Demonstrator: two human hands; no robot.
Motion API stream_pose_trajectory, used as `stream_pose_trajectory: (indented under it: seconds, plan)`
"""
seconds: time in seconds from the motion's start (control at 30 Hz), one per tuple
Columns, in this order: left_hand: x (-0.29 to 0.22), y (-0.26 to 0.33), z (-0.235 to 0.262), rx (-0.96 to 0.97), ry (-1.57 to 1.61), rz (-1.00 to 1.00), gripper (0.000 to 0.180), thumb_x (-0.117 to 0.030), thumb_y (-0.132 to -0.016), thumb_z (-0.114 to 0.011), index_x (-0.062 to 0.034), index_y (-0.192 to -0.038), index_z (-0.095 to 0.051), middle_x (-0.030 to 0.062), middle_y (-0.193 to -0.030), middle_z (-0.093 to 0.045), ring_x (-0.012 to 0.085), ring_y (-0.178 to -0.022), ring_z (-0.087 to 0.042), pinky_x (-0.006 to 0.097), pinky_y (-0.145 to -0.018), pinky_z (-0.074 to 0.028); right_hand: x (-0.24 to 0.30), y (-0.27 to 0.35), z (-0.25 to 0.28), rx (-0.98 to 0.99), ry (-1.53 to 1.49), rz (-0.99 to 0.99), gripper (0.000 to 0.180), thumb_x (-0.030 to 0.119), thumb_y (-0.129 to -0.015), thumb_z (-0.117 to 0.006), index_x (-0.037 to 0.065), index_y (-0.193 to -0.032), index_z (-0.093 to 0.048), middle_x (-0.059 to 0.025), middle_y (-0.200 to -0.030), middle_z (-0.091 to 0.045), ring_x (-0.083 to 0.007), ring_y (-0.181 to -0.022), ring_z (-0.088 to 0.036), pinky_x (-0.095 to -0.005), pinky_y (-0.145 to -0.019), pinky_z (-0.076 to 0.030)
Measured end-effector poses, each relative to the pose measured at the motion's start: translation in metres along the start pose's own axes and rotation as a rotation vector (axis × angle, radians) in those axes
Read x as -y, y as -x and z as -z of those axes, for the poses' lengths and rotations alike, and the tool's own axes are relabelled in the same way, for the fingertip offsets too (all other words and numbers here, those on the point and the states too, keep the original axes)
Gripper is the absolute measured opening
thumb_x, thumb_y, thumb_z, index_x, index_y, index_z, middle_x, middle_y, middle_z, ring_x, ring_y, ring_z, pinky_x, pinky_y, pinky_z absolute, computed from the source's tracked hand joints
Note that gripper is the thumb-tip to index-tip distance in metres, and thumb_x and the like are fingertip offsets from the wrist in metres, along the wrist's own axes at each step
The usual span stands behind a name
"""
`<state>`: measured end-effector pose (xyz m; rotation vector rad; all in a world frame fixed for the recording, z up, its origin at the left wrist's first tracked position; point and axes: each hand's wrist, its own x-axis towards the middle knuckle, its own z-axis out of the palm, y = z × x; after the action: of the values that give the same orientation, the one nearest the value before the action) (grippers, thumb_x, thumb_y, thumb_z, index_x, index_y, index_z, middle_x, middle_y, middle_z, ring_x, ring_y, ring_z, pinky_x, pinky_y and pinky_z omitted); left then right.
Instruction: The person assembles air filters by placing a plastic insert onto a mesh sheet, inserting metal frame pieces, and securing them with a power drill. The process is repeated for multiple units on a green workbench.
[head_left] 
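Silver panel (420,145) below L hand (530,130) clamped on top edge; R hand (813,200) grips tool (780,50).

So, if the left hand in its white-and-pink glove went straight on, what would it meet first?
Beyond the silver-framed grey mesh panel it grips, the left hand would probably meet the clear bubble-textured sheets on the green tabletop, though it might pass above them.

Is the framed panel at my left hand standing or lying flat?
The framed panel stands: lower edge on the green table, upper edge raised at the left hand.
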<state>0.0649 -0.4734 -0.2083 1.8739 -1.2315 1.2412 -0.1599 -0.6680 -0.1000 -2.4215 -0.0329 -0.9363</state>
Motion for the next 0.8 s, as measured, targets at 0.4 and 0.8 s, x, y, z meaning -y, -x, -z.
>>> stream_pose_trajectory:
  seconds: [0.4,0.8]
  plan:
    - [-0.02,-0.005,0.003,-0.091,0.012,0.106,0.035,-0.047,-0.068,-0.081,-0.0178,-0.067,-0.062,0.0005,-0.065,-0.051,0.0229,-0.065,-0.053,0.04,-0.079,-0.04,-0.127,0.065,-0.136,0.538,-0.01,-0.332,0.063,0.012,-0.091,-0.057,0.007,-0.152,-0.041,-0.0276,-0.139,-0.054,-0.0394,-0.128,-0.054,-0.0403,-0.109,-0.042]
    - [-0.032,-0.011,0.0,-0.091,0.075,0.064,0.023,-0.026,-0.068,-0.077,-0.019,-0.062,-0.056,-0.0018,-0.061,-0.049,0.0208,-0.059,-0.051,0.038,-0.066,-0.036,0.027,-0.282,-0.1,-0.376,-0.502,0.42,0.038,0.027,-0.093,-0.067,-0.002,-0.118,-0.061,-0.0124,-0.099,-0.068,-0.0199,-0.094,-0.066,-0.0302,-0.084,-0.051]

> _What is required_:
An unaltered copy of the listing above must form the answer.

> _Result below_:
Demonstrator: two human hands; no robot.
Motion API stream_pose_trajectory, used as `stream_pose_trajectory: (indented under it: seconds, plan)`
"""
seconds: time in seconds from the motion's start (control at 30 Hz), one per tuple
Columns, in this order: left_hand: x (-0.29 to 0.22), y (-0.26 to 0.33), z (-0.235 to 0.262), rx (-0.96 to 0.97), ry (-1.57 to 1.61), rz (-1.00 to 1.00), gripper (0.000 to 0.180), thumb_x (-0.117 to 0.030), thumb_y (-0.132 to -0.016), thumb_z (-0.114 to 0.011), index_x (-0.062 to 0.034), index_y (-0.192 to -0.038), index_z (-0.095 to 0.051), middle_x (-0.030 to 0.062), middle_y (-0.193 to -0.030), middle_z (-0.093 to 0.045), ring_x (-0.012 to 0.085), ring_y (-0.178 to -0.022), ring_z (-0.087 to 0.042), pinky_x (-0.006 to 0.097), pinky_y (-0.145 to -0.018), pinky_z (-0.074 to 0.028); right_hand: x (-0.24 to 0.30), y (-0.27 to 0.35), z (-0.25 to 0.28), rx (-0.98 to 0.99), ry (-1.53 to 1.49), rz (-0.99 to 0.99), gripper (0.000 to 0.180), thumb_x (-0.030 to 0.119), thumb_y (-0.129 to -0.015), thumb_z (-0.117 to 0.006), index_x (-0.037 to 0.065), index_y (-0.193 to -0.032), index_z (-0.093 to 0.048), middle_x (-0.059 to 0.025), middle_y (-0.200 to -0.030), middle_z (-0.091 to 0.045), ring_x (-0.083 to 0.007), ring_y (-0.181 to -0.022), ring_z (-0.088 to 0.036), pinky_x (-0.095 to -0.005), pinky_y (-0.145 to -0.019), pinky_z (-0.076 to 0.030)
Measured end-effector poses, each relative to the pose measured at the motion's start: translation in metres along the start pose's own axes and rotation as a rotation vector (axis × angle, radians) in those axes
Read x as -y, y as -x and z as -z of those axes, for the poses' lengths and rotations alike, and the tool's own axes are relabelled in the same way, for the fingertip offsets too (all other words and numbers here, those on the point and the states too, keep the original axes)
Gripper is the absolute measured opening
thumb_x, thumb_y, thumb_z, index_x, index_y, index_z, middle_x, middle_y, middle_z, ring_x, ring_y, ring_z, pinky_x, pinky_y, pinky_z absolute, computed from the source's tracked hand joints
Note that gripper is the thumb-tip to index-tip distance in metres, and thumb_x and the like are fingertip offsets from the wrist in metres, along the wrist's own axes at each step
The usual span stands behind a name
"""
`<state>`: measured end-effector pose (xyz m; rotation vector rad; all in a world frame fixed for the recording, z up, its origin at the left wrist's first tracked position; point and axes: each hand's wrist, its own x-axis towards the middle knuckle, its own z-axis out of the palm, y = z × x; after the action: of the values that give the same orientation, the one nearest the value before the action) (grippers, thumb_x, thumb_y, thumb_z, index_x, index_y, index_z, middle_x, middle_y, middle_z, ring_x, ring_y, ring_z, pinky_x, pinky_y and pinky_z omitted); left then right.
Instruction: The person assembles air filters by placing a plastic insert onto a mesh sheet, inserting metal frame pieces, and securing them with a power drill. The process is repeated for multiple units on a green workbench.
[head_left] 
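Silver panel (420,145) below L hand (530,130) clamped on top edge; R hand (813,200) grips tool (780,50).

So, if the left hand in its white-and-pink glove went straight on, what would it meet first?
Beyond the silver-framed grey mesh panel it grips, the left hand would probably meet the clear bubble-textured sheets on the green tabletop, though it might pass above them.

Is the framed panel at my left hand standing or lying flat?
The framed panel stands: lower edge on the green table, upper edge raised at the left hand.
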<state>0.0649 -0.4734 -0.2083 1.8739 -1.2315 1.2412 -0.1599 -0.6680 -0.1000 -2.4215 -0.0329 -0.9363</state>
Motion for the next 0.8 s, as measured, targets at 0.4 and 0.8 s, x, y, z meaning -y, -x, -z.
>>> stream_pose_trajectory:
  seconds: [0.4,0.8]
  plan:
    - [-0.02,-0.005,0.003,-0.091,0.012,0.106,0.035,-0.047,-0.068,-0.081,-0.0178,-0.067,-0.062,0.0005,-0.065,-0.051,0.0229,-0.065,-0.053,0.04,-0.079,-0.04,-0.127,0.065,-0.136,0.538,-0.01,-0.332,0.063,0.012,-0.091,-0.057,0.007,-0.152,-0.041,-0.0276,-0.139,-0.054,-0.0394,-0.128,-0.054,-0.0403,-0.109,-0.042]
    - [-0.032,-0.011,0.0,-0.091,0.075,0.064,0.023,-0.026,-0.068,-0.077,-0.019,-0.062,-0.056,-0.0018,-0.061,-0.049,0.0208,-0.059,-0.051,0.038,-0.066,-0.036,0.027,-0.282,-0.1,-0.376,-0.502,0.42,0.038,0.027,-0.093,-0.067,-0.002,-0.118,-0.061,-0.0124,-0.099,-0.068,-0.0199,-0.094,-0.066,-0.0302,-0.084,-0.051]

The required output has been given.